> Work to be completed: Set down each line from the start of the material exactly, please, up to and including the one that contains "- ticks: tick".

> Stored data:

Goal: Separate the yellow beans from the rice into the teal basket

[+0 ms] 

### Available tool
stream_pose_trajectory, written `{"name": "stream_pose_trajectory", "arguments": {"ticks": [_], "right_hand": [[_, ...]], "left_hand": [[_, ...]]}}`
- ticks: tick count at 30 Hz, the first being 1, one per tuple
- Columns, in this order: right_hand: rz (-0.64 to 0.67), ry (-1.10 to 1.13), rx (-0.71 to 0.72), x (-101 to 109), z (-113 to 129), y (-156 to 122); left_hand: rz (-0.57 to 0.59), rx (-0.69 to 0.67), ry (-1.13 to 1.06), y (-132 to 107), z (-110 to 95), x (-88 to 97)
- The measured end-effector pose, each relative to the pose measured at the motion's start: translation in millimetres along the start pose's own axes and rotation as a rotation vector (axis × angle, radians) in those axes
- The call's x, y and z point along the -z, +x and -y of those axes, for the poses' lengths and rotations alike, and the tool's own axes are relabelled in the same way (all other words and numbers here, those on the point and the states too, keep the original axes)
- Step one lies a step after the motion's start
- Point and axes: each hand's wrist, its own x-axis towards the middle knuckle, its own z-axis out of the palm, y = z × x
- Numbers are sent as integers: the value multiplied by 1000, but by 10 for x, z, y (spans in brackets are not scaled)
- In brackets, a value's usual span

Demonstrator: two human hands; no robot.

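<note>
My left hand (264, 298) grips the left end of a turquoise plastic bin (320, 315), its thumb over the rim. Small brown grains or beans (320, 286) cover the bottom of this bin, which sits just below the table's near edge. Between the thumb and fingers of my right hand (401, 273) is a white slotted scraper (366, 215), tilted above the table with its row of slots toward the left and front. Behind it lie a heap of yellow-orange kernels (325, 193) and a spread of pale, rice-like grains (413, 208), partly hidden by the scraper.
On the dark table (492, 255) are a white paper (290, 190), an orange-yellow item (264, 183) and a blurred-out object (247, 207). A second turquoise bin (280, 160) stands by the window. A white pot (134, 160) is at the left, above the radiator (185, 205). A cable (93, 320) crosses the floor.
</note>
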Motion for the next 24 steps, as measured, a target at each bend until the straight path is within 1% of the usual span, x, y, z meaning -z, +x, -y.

> Output of the exercise:
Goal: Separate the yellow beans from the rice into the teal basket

[+0 ms] 

### Available tool
stream_pose_trajectory, written `{"name": "stream_pose_trajectory", "arguments": {"ticks": [_], "right_hand": [[_, ...]], "left_hand": [[_, ...]]}}`
- ticks: tick count at 30 Hz, the first being 1, one per tuple

Reply complete, and nothing else is required.